# ACTION ITEM
Read the lines below, and copy any that contain the string "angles".

# INPUT DATA
┄┄┄┄┄┄

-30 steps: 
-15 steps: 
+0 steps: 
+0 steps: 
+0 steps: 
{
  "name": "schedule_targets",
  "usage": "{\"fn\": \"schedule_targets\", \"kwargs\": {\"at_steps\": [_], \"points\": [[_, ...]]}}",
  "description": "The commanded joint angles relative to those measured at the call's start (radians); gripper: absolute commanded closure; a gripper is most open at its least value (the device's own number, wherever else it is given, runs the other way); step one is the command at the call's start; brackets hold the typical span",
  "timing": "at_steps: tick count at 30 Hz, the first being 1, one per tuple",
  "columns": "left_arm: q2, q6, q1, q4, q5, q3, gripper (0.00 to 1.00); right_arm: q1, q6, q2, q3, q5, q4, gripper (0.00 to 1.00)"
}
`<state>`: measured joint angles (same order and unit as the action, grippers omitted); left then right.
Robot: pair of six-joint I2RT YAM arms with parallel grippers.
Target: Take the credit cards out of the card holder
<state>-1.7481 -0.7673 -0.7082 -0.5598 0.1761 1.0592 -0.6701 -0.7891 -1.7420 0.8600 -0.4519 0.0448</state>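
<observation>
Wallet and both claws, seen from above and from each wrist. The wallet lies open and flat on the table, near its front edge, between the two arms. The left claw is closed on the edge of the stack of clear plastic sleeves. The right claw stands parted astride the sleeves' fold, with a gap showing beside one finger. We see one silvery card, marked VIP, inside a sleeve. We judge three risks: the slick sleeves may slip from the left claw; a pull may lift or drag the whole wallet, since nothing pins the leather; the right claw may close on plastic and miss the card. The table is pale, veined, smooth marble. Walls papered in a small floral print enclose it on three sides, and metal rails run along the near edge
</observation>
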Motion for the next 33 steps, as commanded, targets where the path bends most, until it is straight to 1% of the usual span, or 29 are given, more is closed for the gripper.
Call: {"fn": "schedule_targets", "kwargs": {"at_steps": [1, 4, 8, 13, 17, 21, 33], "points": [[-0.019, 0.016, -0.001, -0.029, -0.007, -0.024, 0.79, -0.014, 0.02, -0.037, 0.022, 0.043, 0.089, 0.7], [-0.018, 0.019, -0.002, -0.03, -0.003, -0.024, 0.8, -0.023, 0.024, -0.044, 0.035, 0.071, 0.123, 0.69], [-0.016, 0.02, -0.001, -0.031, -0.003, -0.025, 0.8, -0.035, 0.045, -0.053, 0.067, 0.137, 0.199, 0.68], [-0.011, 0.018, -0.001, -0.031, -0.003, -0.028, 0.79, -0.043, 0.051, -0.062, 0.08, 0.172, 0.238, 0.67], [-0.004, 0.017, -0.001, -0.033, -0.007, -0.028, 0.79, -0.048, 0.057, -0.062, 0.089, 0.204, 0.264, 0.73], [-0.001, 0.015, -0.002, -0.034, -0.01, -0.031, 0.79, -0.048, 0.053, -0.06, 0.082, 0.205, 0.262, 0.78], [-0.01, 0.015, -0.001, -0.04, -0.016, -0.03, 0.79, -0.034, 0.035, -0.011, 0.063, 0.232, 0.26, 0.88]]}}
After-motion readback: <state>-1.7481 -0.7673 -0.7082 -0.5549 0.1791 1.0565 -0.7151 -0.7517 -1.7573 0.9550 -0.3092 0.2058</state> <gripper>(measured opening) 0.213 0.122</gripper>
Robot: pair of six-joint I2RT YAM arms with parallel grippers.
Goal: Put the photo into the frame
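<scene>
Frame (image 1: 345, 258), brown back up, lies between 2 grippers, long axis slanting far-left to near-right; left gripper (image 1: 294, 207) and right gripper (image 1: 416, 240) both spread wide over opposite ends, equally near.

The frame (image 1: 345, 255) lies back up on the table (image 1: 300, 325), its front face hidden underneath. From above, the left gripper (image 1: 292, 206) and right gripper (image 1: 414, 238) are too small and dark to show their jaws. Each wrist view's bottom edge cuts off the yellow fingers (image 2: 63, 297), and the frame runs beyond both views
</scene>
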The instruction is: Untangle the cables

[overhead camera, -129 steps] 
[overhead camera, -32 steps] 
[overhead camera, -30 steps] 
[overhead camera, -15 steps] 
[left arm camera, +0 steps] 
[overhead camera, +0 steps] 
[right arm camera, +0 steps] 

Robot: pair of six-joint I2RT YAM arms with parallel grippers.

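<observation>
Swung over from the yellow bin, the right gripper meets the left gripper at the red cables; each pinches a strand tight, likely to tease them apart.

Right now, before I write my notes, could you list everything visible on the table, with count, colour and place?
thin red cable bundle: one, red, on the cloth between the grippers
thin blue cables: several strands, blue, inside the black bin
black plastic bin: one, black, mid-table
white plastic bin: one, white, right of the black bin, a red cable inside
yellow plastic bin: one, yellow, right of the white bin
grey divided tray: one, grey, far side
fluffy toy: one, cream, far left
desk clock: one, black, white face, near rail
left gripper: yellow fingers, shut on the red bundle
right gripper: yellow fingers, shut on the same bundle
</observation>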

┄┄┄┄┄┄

# EXPECTED ANSWER
  "description": "The commanded joint angles relative to those measured at the call's start (radians); gripper: absolute commanded closure; a gripper is most open at its least value (the device's own number, wherever else it is given, runs the other way); step one is the command at the call's start; brackets hold the typical span",
`<state>`: measured joint angles (same order and unit as the action, grippers omitted); left then right.

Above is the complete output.